Explosives detection sensor and manufacturing method

The present invention relates to a sensor capable of detecting nitro aromatic explosives and a method of manufacturing the same, and more particularly, a quantum dot-based nitro aromatic explosive detection sensor is based on a change in energy transition between quantum dots. The present invention relates to a nanosensor system capable of detecting with high sensitivity and a detection method using the same.

Representative compounds used as explosives include nitro aromatic chemicals such as trinitrotoluene (TNT) or dynitrotoluene (DNT). Various methods for detecting explosives by detecting such chemicals have been developed.

Methods of detecting chemicals contained in explosives using ion mobility spectroscopy or neutron detectors have been researched and developed, but have a relatively long detection time and high cost compared to biosensors.

Sensors using fluorescence can be easily implemented as a measuring device and have high sensitivity compared to other physical changes such as absorption, and thus are widely used as representative chemical sensors.

Conventional detection methods include quantum dot-based sensors that exhibit fluorescence attenuation when combined with explosives. When a molecular sieve having a primary amine group at the end of a quantum dot is introduced, the primary amine group and TNT form a Meisenheimer complex or an acid-base interaction between the amine and TNT attracts the TNT anion to the positively charged amine ligand. It is known. When an explosive including a nitro group such as TNT binds to the surface of a quantum dot, electrons move from the quantum dot to a nitro group that is deficient in electrons, thereby reducing fluorescence.

In order to increase detection sensitivity, a receptor that specifically binds to an explosive is introduced on the surface of the quantum dot, and then a quantum dot fluorescence is quenched by attaching a quencher-bound TNT derivative, and fluorescence increases as TNT replaces the derivative. . However, the sensor for measuring the intensity of the fluorescence has a disadvantage that it is sensitive to changes in the environment, such as temperature, pH, ionic strength.

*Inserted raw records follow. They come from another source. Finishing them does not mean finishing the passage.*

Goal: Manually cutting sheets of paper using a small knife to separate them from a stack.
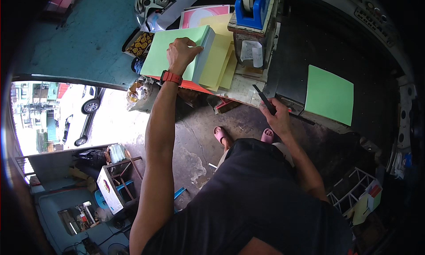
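Observation:
My left hand [182,53], wearing a red-strapped watch [172,77] at the wrist, rests on a thick stack of light green paper [162,49]. Its thumb and forefinger pinch at the stack's right edge, where bluish-white sheet edges [204,57] show. Yellow sheets [215,60] lie fanned out beside the stack, partly beneath it. Lower right, my right hand [278,115] grips a slim black utility knife [267,101], its tip pointing up and left over the worktable's front edge. To the right of that hand, another green paper pile [328,95] lies on a dark machine bed [298,49].
A blue tape dispenser [252,14] stands on a wooden box [232,26] behind the yellow sheets. A stuffed plastic bag [142,94] hangs below the table's left end. On the floor behind are a white-topped stool-like frame [109,188] and a wire rack [352,185].

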`<state>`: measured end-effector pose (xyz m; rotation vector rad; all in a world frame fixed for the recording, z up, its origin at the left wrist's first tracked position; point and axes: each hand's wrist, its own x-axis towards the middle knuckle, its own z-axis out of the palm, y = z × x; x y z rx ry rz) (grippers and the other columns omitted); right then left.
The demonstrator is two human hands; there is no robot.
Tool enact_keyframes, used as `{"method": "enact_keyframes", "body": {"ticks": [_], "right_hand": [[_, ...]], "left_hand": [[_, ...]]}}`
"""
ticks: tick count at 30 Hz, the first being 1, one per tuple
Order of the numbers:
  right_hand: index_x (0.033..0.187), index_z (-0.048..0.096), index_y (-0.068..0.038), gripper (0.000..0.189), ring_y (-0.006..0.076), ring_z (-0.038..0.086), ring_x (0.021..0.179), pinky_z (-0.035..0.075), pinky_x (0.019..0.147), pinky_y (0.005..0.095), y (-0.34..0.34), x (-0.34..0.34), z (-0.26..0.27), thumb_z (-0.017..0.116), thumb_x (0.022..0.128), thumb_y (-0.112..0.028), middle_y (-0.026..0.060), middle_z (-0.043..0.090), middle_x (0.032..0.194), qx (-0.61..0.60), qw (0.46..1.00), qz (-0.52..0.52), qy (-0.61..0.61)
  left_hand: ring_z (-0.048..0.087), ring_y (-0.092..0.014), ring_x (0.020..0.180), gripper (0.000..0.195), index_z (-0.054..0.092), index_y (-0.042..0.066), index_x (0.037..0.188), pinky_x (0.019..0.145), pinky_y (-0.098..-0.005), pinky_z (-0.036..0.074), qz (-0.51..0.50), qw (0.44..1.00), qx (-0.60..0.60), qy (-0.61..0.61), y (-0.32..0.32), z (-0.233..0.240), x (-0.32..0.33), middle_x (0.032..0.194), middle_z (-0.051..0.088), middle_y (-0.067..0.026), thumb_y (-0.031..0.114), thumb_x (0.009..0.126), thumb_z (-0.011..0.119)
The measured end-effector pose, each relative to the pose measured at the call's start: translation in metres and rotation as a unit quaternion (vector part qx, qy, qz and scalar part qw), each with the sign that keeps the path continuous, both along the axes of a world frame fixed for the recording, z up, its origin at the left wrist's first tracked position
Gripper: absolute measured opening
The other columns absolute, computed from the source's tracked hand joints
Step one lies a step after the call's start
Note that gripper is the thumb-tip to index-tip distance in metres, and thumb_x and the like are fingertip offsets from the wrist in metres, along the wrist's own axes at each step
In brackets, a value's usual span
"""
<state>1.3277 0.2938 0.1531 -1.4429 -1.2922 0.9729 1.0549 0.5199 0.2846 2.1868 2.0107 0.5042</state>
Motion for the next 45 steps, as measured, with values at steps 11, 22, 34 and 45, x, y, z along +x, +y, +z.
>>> {"method": "enact_keyframes", "body": {"ticks": [11,22,34,45], "right_hand": [[0.098,0.065,-0.001,0.025,0.0094,0.047,0.060,0.039,0.056,0.0281,0.015,-0.015,0.023,0.073,0.086,-0.022,0.0001,0.055,0.065,-0.010,0.998,0.054,0.009],[0.101,0.067,-0.004,0.019,0.0036,0.037,0.059,0.028,0.053,0.0232,0.049,-0.043,0.031,0.070,0.090,-0.018,-0.0081,0.045,0.066,-0.014,0.985,0.112,0.127],[0.113,0.057,-0.001,0.022,0.0086,0.052,0.056,0.038,0.047,0.0229,0.094,-0.069,0.045,0.051,0.101,-0.019,0.0048,0.061,0.074,-0.094,0.939,0.159,0.290],[0.104,0.059,0.005,0.027,0.0158,0.062,0.053,0.045,0.048,0.0289,0.156,-0.090,0.055,0.054,0.096,-0.020,0.0155,0.071,0.081,-0.114,0.955,0.163,0.220]], "left_hand": [[0.072,-0.031,0.078,0.037,0.078,0.009,0.089,0.075,-0.0404,0.056,0.007,1.000,-0.010,-0.009,0.001,-0.001,0.000,0.081,0.074,-0.0149,0.037,0.065,0.082],[0.068,-0.038,0.094,0.033,0.069,0.011,0.111,0.075,-0.0497,0.057,-0.155,0.980,0.122,0.036,-0.010,-0.005,0.008,0.129,0.058,-0.0192,0.021,0.080,0.064],[0.063,-0.039,0.098,0.043,0.066,0.014,0.116,0.076,-0.0507,0.055,-0.119,0.974,0.070,0.179,-0.016,0.018,0.003,0.125,0.049,-0.0168,0.033,0.078,0.074],[0.063,-0.039,0.101,0.064,0.062,0.016,0.117,0.078,-0.0500,0.055,-0.081,0.989,0.022,0.124,-0.017,0.001,0.007,0.120,0.053,-0.0160,0.038,0.063,0.088]]}}
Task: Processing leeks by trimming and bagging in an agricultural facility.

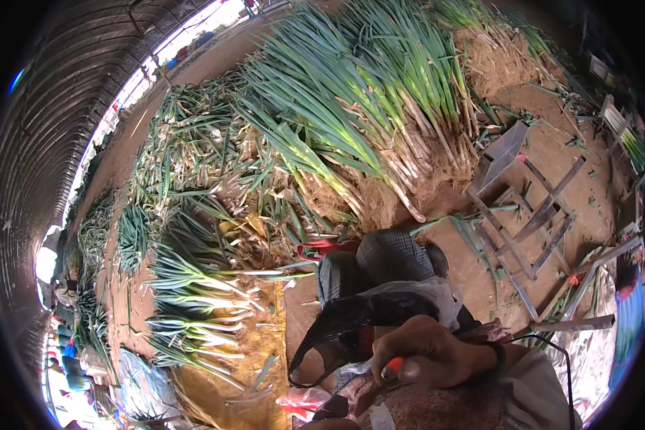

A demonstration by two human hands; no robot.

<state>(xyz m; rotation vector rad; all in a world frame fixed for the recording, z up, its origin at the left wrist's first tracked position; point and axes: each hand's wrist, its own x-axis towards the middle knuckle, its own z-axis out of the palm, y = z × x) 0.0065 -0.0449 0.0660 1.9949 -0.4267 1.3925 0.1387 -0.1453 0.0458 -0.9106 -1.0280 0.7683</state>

Accordingly, by measuring the change in fluorescence, the measurement device can be easily implemented, and the need for a fluorescence sensor which is high in sensitivity compared to other physical changes such as absorption and less sensitive to the surrounding environment such as temperature, pH, and ionic strength. Is going on.

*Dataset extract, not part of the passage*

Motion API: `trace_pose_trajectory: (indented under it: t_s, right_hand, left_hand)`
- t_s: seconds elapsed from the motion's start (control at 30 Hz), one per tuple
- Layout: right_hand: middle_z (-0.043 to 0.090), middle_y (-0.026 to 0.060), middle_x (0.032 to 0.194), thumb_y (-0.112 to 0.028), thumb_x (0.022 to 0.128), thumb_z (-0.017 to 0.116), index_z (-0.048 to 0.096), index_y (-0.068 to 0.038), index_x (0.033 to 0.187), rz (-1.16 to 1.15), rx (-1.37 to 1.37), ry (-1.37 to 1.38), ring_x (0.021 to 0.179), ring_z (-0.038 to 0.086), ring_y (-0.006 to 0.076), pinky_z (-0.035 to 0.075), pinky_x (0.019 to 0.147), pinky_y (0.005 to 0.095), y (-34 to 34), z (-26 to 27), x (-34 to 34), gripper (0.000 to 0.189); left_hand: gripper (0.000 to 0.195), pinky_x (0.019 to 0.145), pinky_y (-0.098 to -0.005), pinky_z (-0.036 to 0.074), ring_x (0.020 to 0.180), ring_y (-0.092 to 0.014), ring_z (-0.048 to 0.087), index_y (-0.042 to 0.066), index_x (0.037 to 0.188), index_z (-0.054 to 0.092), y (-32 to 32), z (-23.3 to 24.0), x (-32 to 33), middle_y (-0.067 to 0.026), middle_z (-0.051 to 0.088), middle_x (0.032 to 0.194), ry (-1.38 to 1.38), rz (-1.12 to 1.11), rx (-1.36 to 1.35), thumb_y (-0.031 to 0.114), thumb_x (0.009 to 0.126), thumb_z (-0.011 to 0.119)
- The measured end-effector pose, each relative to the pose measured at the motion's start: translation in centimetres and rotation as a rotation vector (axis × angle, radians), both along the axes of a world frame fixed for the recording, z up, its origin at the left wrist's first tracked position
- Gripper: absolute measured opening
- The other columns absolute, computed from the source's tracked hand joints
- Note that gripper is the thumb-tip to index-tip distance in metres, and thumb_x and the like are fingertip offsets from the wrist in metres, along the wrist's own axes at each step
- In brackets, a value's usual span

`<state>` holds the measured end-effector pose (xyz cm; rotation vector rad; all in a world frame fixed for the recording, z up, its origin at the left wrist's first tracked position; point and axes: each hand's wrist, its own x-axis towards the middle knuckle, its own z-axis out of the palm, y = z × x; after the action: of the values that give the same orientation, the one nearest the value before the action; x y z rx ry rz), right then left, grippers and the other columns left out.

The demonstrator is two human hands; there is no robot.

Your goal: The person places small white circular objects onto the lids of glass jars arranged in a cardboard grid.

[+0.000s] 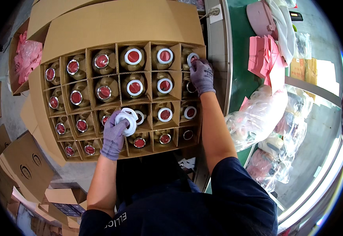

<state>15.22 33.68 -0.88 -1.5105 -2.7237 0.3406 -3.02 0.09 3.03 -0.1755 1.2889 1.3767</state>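
A large cardboard box point(124, 26) with cardboard dividers holds several rows of glass jars point(103, 78), one per compartment, each with a red disc in its mouth. White rings point(134, 87) sit around the mouths of several jars at the centre and right; those at the left show bare metallic rims. In my gloved left hand point(115, 132) is a small stack of white plastic rings point(127, 121), held over the near rows. My gloved right hand point(202, 75) has its fingertips at the white ring point(193, 58) on the far right corner jar; whether it grips the ring is unclear.
At the right stands a green-topped table point(239, 85) with folded pink sheets point(260, 57), a pink container point(261, 18) and clear plastic bags point(257, 118). A carton of pink plastic point(27, 57) is at the far left. More cardboard boxes point(27, 168) lie on the floor lower left.
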Motion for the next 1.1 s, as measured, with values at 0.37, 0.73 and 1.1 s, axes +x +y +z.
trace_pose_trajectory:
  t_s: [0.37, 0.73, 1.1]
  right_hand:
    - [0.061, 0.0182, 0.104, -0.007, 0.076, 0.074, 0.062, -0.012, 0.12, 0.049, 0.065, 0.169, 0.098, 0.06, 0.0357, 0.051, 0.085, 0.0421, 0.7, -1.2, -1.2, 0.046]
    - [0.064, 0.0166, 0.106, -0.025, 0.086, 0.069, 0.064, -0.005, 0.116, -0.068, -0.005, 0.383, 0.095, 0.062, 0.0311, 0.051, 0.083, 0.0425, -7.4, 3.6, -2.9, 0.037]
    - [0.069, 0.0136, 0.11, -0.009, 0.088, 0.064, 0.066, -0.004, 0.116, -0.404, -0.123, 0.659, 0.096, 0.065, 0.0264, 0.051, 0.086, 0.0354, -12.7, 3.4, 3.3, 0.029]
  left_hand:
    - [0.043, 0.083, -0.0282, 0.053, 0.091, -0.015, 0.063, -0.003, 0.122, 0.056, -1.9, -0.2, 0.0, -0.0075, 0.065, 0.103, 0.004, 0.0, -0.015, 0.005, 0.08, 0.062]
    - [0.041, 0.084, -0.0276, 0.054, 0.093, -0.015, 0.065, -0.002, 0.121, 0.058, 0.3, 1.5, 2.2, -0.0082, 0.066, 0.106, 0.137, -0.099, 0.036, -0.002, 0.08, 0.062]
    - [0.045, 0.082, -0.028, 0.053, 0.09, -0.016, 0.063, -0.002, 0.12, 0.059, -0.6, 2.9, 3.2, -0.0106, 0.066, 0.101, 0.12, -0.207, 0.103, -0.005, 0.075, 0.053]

The problem to be solved by the present invention is that by measuring the change in fluorescence, it is possible to simply implement a measuring device, while being sensitive to other physical changes such as absorption, but less sensitive to the surrounding environment such as temperature, pH, ionic strength It is to provide a fluorescent sensor and a method of manufacturing the same.

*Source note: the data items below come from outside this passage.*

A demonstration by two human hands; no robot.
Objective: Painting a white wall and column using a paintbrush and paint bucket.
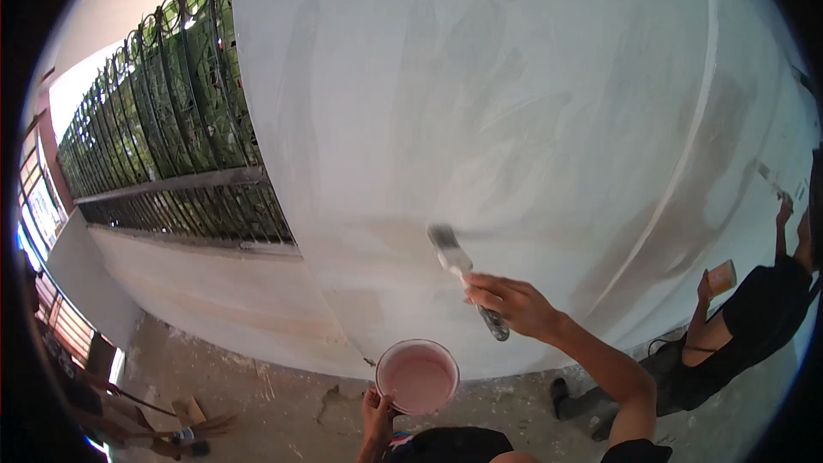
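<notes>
My right hand [514, 305] grips a paintbrush [457, 262] by its dark, paint-marked handle. The bristles, blurred, are at the face of a white wall [360, 109] that shows darker, damp-looking streaks; I cannot tell whether they press on it. Low in front of me, my left hand [378, 413] holds a round tub [418, 343] by its rim, thumb at the edge. Pinkish liquid, likely paint, lies inside it.
At the right a co-worker [749, 328] in black holds a brush [768, 175] at the wall and a small container [721, 277]. A metal fence [167, 96] stands left. Another person [71, 366] is lower left, by a broom [206, 427] on the paint-spotted floor [276, 424].
</notes>
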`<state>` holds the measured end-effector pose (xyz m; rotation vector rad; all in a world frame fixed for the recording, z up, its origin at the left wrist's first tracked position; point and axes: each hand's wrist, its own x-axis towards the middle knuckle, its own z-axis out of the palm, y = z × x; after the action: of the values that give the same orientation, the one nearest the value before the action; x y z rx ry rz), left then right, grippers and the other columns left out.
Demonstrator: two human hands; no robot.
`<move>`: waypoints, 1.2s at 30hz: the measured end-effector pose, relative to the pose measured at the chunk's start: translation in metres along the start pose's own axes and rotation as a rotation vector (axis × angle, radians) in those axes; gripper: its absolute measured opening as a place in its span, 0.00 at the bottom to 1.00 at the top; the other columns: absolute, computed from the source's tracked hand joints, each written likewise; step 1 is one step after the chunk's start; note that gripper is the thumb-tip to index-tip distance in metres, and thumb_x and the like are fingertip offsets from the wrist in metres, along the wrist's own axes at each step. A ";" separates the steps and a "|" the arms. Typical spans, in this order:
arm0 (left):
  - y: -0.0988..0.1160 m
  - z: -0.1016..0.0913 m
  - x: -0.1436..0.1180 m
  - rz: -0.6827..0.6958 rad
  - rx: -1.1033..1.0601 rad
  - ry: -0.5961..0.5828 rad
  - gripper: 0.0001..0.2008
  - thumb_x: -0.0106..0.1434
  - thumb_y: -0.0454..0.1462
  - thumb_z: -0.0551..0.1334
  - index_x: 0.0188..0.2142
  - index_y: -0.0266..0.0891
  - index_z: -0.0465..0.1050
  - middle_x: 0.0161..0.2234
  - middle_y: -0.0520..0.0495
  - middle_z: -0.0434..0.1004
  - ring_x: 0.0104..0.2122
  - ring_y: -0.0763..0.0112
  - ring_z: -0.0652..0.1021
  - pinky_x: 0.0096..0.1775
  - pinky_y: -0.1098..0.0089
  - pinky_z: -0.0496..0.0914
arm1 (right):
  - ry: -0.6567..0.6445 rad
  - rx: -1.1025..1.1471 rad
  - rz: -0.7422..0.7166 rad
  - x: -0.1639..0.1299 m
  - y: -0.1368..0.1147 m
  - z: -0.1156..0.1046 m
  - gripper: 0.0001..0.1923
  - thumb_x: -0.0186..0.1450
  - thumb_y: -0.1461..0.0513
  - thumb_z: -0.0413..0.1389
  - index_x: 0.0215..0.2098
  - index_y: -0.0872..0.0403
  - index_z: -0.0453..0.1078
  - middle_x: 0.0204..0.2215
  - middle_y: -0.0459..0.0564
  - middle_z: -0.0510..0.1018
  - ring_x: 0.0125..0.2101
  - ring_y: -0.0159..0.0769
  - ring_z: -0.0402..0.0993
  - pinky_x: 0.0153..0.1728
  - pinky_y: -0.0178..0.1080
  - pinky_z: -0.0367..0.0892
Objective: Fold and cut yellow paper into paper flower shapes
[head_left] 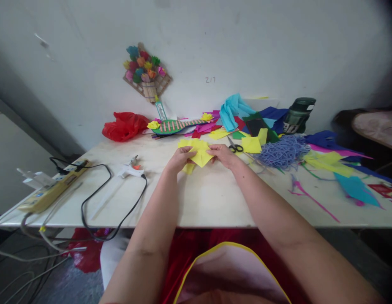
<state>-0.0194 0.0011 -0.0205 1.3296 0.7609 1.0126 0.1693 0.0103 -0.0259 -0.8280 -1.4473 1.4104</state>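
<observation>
Above the white table [211, 207], left of the black-handled scissors [235, 148], a creased yellow paper [201, 156] is pinched on either side by the left hand [179, 158] and right hand [222, 155]. Light, even fingertip pressure should keep its creases crisp.

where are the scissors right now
In the head view, the black-handled scissors lie on the white table just beyond and to the right of the right hand, beside a yellow paper square.
</observation>
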 end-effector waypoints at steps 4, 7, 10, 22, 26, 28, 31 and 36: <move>0.003 0.002 -0.001 -0.025 -0.091 -0.012 0.14 0.49 0.33 0.61 0.36 0.29 0.70 0.33 0.40 0.75 0.30 0.67 0.76 0.31 0.69 0.71 | 0.037 0.038 0.017 -0.001 -0.002 0.001 0.11 0.48 0.64 0.58 0.30 0.59 0.73 0.24 0.48 0.75 0.20 0.28 0.67 0.15 0.30 0.62; 0.006 0.003 -0.002 -0.040 -0.132 0.018 0.12 0.49 0.31 0.60 0.36 0.28 0.69 0.33 0.39 0.75 0.31 0.66 0.76 0.30 0.68 0.72 | 0.056 0.058 0.026 -0.001 -0.003 0.003 0.11 0.48 0.66 0.58 0.31 0.59 0.73 0.25 0.49 0.75 0.21 0.29 0.68 0.14 0.30 0.62; 0.006 0.003 -0.002 -0.039 -0.163 0.034 0.13 0.50 0.30 0.58 0.37 0.29 0.68 0.33 0.40 0.75 0.30 0.66 0.76 0.28 0.68 0.73 | 0.076 0.067 0.024 -0.001 -0.004 0.004 0.12 0.47 0.66 0.58 0.31 0.60 0.73 0.26 0.50 0.76 0.21 0.29 0.67 0.14 0.30 0.62; 0.006 0.003 -0.003 -0.054 -0.142 0.025 0.13 0.52 0.31 0.57 0.39 0.33 0.67 0.29 0.43 0.75 0.27 0.67 0.77 0.29 0.70 0.72 | 0.029 0.065 -0.002 -0.001 -0.002 0.003 0.15 0.48 0.65 0.57 0.35 0.58 0.73 0.21 0.46 0.73 0.13 0.25 0.61 0.13 0.32 0.61; 0.008 0.004 -0.004 -0.065 -0.135 0.030 0.12 0.52 0.32 0.56 0.37 0.32 0.67 0.25 0.43 0.74 0.28 0.65 0.77 0.30 0.69 0.71 | -0.020 0.094 -0.038 -0.004 -0.006 0.003 0.14 0.48 0.64 0.56 0.34 0.59 0.73 0.18 0.45 0.72 0.13 0.25 0.62 0.14 0.33 0.62; 0.008 0.004 -0.004 -0.058 -0.142 0.044 0.11 0.51 0.32 0.56 0.36 0.32 0.67 0.25 0.44 0.74 0.28 0.65 0.77 0.31 0.68 0.71 | -0.029 0.123 -0.054 -0.005 -0.007 0.004 0.13 0.49 0.63 0.55 0.32 0.60 0.73 0.19 0.47 0.72 0.13 0.26 0.62 0.14 0.33 0.62; 0.009 0.004 -0.003 -0.058 -0.167 0.052 0.10 0.50 0.32 0.55 0.33 0.32 0.68 0.25 0.43 0.74 0.28 0.64 0.77 0.32 0.66 0.72 | -0.005 0.136 -0.076 -0.005 -0.008 0.005 0.13 0.51 0.58 0.55 0.28 0.60 0.73 0.20 0.48 0.72 0.14 0.26 0.63 0.13 0.32 0.61; 0.008 0.005 -0.002 -0.014 -0.145 0.076 0.11 0.49 0.36 0.55 0.30 0.31 0.70 0.30 0.42 0.74 0.30 0.65 0.76 0.30 0.66 0.72 | 0.049 0.027 -0.058 -0.003 -0.006 0.006 0.14 0.46 0.57 0.61 0.25 0.61 0.71 0.20 0.47 0.72 0.14 0.23 0.60 0.12 0.30 0.59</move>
<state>-0.0171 -0.0030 -0.0118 1.1656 0.7385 1.0913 0.1654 0.0051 -0.0204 -0.7924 -1.4018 1.3540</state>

Another problem to be solved by the present invention is to provide a fluorescent sensor using a wavelength change of the fluorescence and not a fluorescence intensity to increase the sensitivity of the explosives detection under the influence of the environmental environment changes and a manufacturing method thereof.

The explosive sensor according to the present invention is characterized in that the quantum dot thin film that can be combined with the explosive is contacted with the explosive and detects the explosive by using the wavelength change of the fluorescent light.

In one aspect, an explosive sensor according to the present invention comprises a light source; A substrate on which a quantum dot thin film to which explosives can bind is formed; And a fluorescence spectrometer for measuring a fluorescence change of the quantum dots.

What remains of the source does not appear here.